• [Your goal] Please give the lines below again exactly as they stand, from the one that contains "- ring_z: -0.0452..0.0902" up to and including the one that contains "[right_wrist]", leaving all pictures out.

◇ ◇ ◇

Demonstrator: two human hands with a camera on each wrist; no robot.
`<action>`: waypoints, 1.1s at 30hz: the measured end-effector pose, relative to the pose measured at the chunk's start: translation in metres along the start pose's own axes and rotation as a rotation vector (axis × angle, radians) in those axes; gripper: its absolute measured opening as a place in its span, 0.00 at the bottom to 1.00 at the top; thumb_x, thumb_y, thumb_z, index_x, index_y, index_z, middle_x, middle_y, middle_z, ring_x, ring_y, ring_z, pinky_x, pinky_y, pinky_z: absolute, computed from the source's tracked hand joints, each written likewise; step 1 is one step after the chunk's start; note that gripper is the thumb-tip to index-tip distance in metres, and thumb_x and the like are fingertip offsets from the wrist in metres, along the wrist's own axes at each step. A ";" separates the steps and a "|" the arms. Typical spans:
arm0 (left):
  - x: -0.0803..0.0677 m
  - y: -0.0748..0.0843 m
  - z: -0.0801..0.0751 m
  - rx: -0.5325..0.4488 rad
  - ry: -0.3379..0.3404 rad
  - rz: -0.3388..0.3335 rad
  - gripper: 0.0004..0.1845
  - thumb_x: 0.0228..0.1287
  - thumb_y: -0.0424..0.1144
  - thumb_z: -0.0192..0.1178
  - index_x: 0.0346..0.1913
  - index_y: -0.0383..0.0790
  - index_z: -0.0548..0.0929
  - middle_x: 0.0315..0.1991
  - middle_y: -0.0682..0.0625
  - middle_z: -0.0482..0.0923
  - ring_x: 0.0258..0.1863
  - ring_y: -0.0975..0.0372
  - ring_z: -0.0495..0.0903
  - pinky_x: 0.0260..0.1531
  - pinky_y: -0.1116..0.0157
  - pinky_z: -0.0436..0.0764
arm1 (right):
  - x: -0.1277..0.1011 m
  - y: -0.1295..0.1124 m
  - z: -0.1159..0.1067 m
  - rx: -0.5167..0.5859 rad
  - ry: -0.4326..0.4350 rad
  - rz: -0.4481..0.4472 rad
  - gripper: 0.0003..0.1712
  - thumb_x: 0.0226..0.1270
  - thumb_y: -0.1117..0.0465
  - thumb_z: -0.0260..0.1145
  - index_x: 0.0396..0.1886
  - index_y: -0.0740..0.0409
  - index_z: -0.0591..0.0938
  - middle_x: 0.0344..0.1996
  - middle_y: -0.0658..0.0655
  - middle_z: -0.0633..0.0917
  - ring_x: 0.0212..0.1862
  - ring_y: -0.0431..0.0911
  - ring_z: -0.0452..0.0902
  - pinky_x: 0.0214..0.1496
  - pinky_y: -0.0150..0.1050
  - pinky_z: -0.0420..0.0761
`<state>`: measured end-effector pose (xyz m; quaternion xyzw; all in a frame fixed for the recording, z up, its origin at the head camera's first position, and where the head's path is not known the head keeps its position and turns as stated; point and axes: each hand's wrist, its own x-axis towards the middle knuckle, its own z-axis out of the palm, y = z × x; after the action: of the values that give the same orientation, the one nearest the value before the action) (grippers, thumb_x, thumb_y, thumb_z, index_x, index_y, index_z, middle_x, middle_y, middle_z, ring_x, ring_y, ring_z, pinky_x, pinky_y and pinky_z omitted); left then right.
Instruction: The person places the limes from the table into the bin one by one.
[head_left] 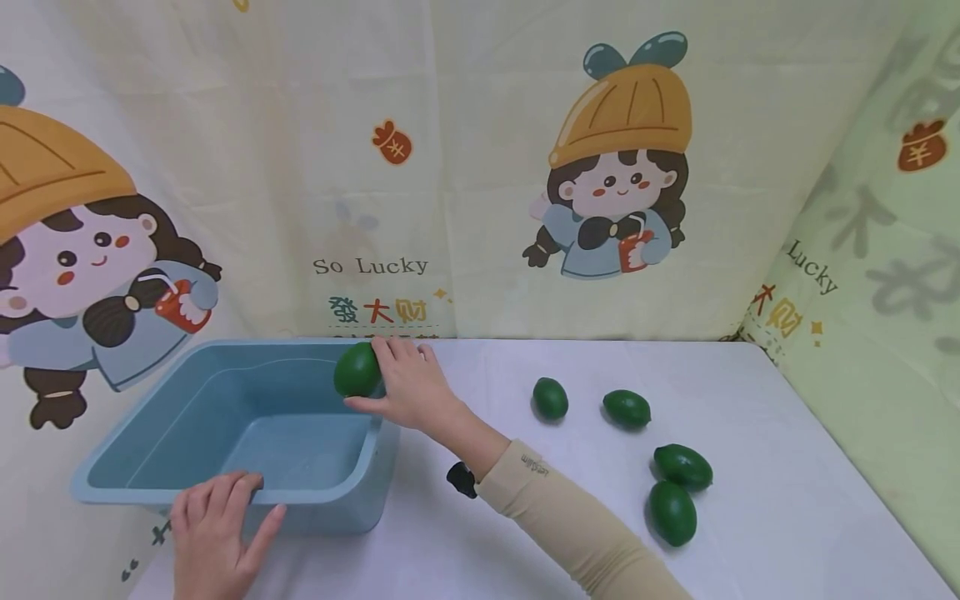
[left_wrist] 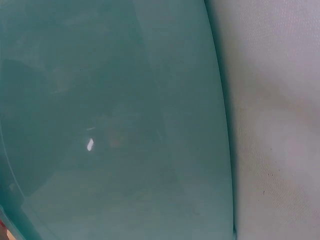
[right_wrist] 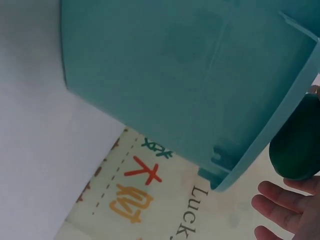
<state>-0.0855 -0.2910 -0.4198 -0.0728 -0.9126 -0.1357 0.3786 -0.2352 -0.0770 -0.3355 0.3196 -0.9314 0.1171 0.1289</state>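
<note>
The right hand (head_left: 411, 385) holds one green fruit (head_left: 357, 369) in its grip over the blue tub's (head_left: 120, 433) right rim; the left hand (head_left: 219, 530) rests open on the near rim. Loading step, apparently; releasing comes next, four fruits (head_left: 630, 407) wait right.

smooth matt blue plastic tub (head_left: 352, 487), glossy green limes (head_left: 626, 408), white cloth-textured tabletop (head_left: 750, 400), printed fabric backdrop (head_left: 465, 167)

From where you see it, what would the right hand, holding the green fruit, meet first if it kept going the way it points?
Likely nothing at once: the right hand holds the green fruit above the blue tub, pointing left over its open inside. The tub's far-left wall probably comes first, though depth is unclear.
</note>
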 end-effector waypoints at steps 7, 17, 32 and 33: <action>0.001 0.001 -0.002 0.001 -0.005 -0.012 0.36 0.62 0.67 0.36 0.36 0.33 0.73 0.39 0.38 0.69 0.39 0.45 0.60 0.44 0.44 0.52 | 0.003 -0.012 0.005 -0.027 -0.035 -0.026 0.48 0.52 0.26 0.51 0.65 0.51 0.62 0.56 0.49 0.71 0.57 0.42 0.66 0.54 0.40 0.67; 0.002 0.001 -0.002 0.014 -0.003 -0.002 0.38 0.62 0.68 0.33 0.35 0.31 0.73 0.38 0.37 0.69 0.39 0.44 0.60 0.43 0.44 0.52 | 0.006 -0.024 0.009 -0.082 -0.074 -0.074 0.46 0.50 0.24 0.51 0.62 0.47 0.64 0.53 0.47 0.72 0.54 0.41 0.67 0.53 0.38 0.67; 0.003 0.002 -0.004 0.012 -0.036 -0.015 0.34 0.64 0.64 0.38 0.36 0.31 0.72 0.38 0.37 0.68 0.40 0.45 0.60 0.44 0.44 0.52 | 0.007 -0.033 0.016 -0.123 -0.108 -0.101 0.45 0.51 0.24 0.50 0.63 0.45 0.63 0.52 0.45 0.71 0.51 0.40 0.67 0.53 0.39 0.65; 0.003 0.002 -0.004 0.012 -0.036 -0.017 0.34 0.64 0.64 0.38 0.36 0.31 0.72 0.38 0.37 0.68 0.40 0.45 0.60 0.44 0.44 0.52 | 0.007 -0.033 0.016 -0.122 -0.116 -0.101 0.45 0.52 0.25 0.50 0.64 0.45 0.62 0.53 0.45 0.71 0.52 0.40 0.66 0.54 0.40 0.64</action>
<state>-0.0848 -0.2904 -0.4146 -0.0652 -0.9208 -0.1319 0.3612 -0.2225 -0.1115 -0.3436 0.3639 -0.9254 0.0347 0.0998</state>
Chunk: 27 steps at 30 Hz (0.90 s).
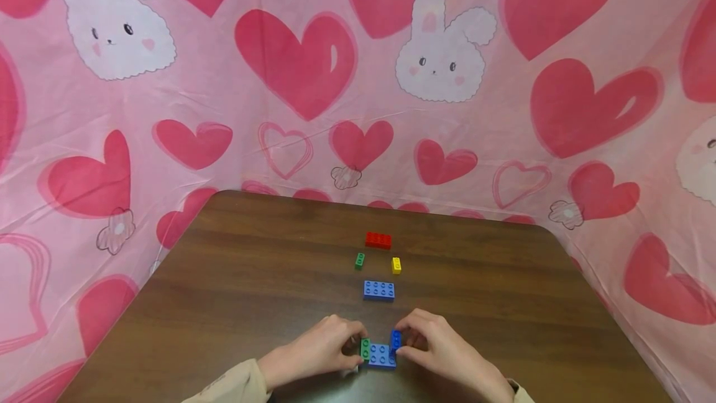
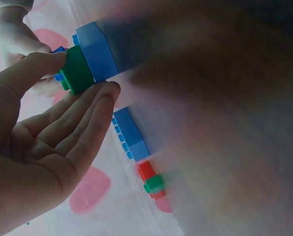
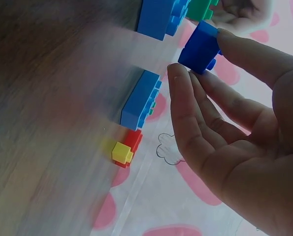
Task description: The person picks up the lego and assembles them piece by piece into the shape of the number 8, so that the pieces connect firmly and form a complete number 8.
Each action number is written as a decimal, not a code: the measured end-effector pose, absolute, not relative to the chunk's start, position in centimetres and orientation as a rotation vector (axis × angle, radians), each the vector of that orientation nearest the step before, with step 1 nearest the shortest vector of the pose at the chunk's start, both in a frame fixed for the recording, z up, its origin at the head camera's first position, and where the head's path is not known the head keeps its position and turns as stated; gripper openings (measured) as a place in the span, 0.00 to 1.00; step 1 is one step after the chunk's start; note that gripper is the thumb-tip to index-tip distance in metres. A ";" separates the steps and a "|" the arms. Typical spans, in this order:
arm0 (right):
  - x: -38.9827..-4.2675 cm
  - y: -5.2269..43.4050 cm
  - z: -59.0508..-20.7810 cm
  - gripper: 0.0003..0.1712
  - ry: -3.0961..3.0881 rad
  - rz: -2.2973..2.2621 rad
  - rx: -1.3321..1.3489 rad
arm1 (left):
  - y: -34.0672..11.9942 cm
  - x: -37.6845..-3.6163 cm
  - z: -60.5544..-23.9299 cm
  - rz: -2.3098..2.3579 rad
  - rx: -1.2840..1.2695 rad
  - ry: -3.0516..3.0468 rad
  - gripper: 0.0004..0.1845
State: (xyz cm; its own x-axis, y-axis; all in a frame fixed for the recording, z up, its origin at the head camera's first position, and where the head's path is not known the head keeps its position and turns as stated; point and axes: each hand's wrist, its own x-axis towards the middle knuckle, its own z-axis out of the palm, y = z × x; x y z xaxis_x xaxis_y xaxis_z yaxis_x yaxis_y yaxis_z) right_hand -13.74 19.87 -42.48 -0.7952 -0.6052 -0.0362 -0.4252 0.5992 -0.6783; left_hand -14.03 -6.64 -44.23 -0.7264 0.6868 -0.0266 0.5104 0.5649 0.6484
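Pinching small bricks, left hand (image 1: 313, 350) green (image 1: 365, 348), right hand (image 1: 439, 344) dark-blue (image 1: 396, 339), partly hiding them.

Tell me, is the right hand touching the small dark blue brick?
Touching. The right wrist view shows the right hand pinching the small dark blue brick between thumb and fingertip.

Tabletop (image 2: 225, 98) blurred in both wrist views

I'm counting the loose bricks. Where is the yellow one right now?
In the head view the yellow brick lies loose on the table, right of the small green brick, between the red brick and the loose blue brick.
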 end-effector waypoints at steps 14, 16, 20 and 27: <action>-13.3 19.6 -42.7 0.17 2.532 -0.986 -0.847 | -6.6 -14.1 -44.4 0.920 1.005 2.531 0.14; -13.2 19.5 -42.7 0.16 2.525 -0.988 -0.841 | -6.6 -14.1 -44.4 0.917 1.004 2.534 0.14; -13.2 19.6 -42.8 0.16 2.519 -0.989 -0.848 | -6.7 -14.0 -44.4 0.907 1.011 2.547 0.14; -13.2 19.5 -42.9 0.16 2.490 -0.989 -0.833 | -6.7 -13.9 -44.3 0.912 1.005 2.548 0.14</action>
State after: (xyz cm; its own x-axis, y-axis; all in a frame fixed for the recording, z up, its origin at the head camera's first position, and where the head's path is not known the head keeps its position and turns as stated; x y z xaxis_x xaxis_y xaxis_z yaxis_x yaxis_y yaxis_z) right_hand -13.16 19.51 -42.90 -0.7730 -0.6281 -0.0892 -0.3959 0.5875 -0.7058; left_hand -13.88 -6.67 -44.31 -0.7295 0.6840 -0.0059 0.5248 0.5651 0.6366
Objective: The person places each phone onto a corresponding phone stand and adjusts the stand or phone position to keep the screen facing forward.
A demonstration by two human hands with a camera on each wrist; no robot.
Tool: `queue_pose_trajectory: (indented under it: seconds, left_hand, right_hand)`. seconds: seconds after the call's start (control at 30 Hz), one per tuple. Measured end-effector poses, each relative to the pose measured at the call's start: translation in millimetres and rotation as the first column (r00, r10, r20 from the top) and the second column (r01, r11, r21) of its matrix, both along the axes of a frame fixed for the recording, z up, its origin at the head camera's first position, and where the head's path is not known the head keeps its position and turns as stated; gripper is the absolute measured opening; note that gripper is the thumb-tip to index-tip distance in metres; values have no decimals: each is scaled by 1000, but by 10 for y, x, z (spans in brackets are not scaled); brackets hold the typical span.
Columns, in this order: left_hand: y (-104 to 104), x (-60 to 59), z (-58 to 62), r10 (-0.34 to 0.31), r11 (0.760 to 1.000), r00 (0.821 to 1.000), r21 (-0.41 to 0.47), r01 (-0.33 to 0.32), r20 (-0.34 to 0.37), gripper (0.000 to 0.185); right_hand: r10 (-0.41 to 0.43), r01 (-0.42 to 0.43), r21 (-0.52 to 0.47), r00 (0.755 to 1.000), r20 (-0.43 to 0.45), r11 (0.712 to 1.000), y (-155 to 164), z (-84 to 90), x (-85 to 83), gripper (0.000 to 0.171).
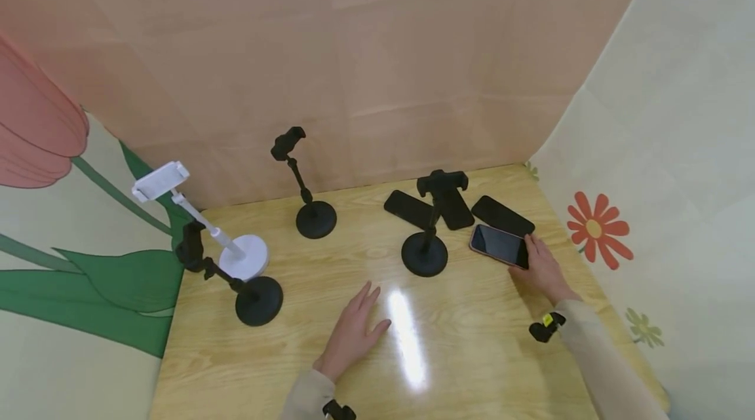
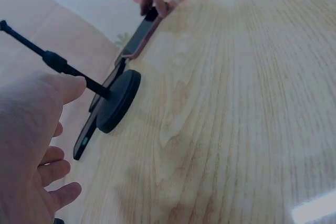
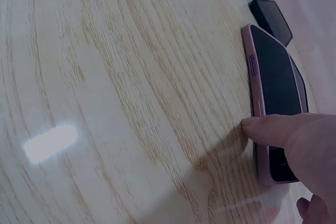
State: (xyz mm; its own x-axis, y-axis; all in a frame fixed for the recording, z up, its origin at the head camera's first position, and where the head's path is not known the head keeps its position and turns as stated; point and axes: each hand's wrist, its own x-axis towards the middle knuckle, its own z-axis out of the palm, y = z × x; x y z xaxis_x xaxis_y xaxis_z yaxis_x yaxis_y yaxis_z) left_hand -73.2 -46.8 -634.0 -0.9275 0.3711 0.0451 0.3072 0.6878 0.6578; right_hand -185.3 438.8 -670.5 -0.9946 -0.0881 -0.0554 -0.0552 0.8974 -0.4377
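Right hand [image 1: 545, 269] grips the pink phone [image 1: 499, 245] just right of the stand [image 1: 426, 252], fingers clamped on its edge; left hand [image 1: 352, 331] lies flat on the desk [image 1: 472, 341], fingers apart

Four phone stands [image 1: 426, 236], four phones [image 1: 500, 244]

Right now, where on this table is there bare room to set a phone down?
Bare wood lies between the left hand and right hand, along the near edge of the table. The far right is crowded: three black phones and the pink-cased phone cluster around a black stand.
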Motion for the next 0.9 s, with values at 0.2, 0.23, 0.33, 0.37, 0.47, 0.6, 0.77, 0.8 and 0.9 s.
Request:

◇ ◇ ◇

• [Result of this task]
  - ring_z: -0.0452..0.0902
  - pinky_x: 0.0214..0.1496
  - pinky_y: -0.0150..0.1050
  - pinky_z: -0.0420..0.0761
`<state>`: measured end-effector pose (xyz m; quaternion xyzw; all in a frame fixed for the recording, z up, its origin at the head camera's first position, and where the head's path is not known the head keeps its position and turns as stated; point and axes: each hand's wrist, its own x-axis towards the middle knuckle, its own z-axis out of the palm, y = z × x; after the action: of the values that give the same orientation, the one nearest the value before the action) (grippers, thumb_x, thumb_y, thumb_z, index_x, index_y, index_z, middle_x, middle_y, middle_z, ring_x, ring_y, ring_z, pinky_x, pinky_y and pinky_z omitted); left then right.
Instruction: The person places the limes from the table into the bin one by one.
[head_left] 
[left_wrist] 
[right_wrist] 

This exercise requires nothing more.